[AVAILABLE DATA]
····················

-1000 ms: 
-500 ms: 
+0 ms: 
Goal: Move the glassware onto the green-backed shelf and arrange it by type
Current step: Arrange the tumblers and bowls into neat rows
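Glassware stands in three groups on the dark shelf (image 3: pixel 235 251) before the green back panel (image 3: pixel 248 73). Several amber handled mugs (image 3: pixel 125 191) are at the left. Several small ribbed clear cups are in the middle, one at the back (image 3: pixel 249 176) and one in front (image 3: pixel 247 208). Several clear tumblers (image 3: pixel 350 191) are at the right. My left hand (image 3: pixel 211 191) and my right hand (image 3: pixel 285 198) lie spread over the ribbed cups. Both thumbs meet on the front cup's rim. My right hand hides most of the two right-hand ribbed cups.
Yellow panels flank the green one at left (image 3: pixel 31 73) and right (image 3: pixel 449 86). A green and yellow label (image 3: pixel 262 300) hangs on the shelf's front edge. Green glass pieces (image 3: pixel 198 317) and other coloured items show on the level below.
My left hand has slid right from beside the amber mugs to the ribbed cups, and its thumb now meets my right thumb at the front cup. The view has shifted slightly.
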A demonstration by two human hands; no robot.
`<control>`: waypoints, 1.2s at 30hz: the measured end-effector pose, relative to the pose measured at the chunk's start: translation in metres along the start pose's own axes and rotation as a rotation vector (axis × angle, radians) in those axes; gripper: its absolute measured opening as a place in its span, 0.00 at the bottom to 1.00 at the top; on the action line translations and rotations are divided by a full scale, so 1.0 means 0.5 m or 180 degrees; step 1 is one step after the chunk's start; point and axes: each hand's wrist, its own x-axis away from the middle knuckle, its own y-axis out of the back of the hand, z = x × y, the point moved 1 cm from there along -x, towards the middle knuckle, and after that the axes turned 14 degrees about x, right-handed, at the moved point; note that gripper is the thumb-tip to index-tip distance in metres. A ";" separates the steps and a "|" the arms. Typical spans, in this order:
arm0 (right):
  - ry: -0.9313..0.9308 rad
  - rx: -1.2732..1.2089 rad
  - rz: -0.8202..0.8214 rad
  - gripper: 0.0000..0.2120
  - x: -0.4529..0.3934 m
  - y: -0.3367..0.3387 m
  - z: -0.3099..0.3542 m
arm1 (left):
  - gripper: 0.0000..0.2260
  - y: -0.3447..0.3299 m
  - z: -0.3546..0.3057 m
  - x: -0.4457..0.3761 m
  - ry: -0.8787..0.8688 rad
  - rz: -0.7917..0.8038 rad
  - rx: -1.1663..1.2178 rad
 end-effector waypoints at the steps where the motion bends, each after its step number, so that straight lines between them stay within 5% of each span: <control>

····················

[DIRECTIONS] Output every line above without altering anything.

[FINISHED TASK]
-1000 ms: 
-500 ms: 
+0 ms: 
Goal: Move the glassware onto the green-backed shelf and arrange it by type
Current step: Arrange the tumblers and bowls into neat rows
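Glassware stands in three groups on the dark shelf (image 3: pixel 235 251) before the green back panel (image 3: pixel 248 73). Several amber handled mugs (image 3: pixel 125 191) are at the left. Several small ribbed clear cups are in the middle, one at the back (image 3: pixel 249 176) and one in front (image 3: pixel 247 208). Several clear tumblers (image 3: pixel 350 191) are at the right. My left hand (image 3: pixel 211 191) and my right hand (image 3: pixel 285 198) lie spread over the ribbed cups. Both thumbs meet on the front cup's rim. My right hand hides most of the two right-hand ribbed cups.
Yellow panels flank the green one at left (image 3: pixel 31 73) and right (image 3: pixel 449 86). A green and yellow label (image 3: pixel 262 300) hangs on the shelf's front edge. Green glass pieces (image 3: pixel 198 317) and other coloured items show on the level below.
My left hand has slid right from beside the amber mugs to the ribbed cups, and its thumb now meets my right thumb at the front cup. The view has shifted slightly.
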A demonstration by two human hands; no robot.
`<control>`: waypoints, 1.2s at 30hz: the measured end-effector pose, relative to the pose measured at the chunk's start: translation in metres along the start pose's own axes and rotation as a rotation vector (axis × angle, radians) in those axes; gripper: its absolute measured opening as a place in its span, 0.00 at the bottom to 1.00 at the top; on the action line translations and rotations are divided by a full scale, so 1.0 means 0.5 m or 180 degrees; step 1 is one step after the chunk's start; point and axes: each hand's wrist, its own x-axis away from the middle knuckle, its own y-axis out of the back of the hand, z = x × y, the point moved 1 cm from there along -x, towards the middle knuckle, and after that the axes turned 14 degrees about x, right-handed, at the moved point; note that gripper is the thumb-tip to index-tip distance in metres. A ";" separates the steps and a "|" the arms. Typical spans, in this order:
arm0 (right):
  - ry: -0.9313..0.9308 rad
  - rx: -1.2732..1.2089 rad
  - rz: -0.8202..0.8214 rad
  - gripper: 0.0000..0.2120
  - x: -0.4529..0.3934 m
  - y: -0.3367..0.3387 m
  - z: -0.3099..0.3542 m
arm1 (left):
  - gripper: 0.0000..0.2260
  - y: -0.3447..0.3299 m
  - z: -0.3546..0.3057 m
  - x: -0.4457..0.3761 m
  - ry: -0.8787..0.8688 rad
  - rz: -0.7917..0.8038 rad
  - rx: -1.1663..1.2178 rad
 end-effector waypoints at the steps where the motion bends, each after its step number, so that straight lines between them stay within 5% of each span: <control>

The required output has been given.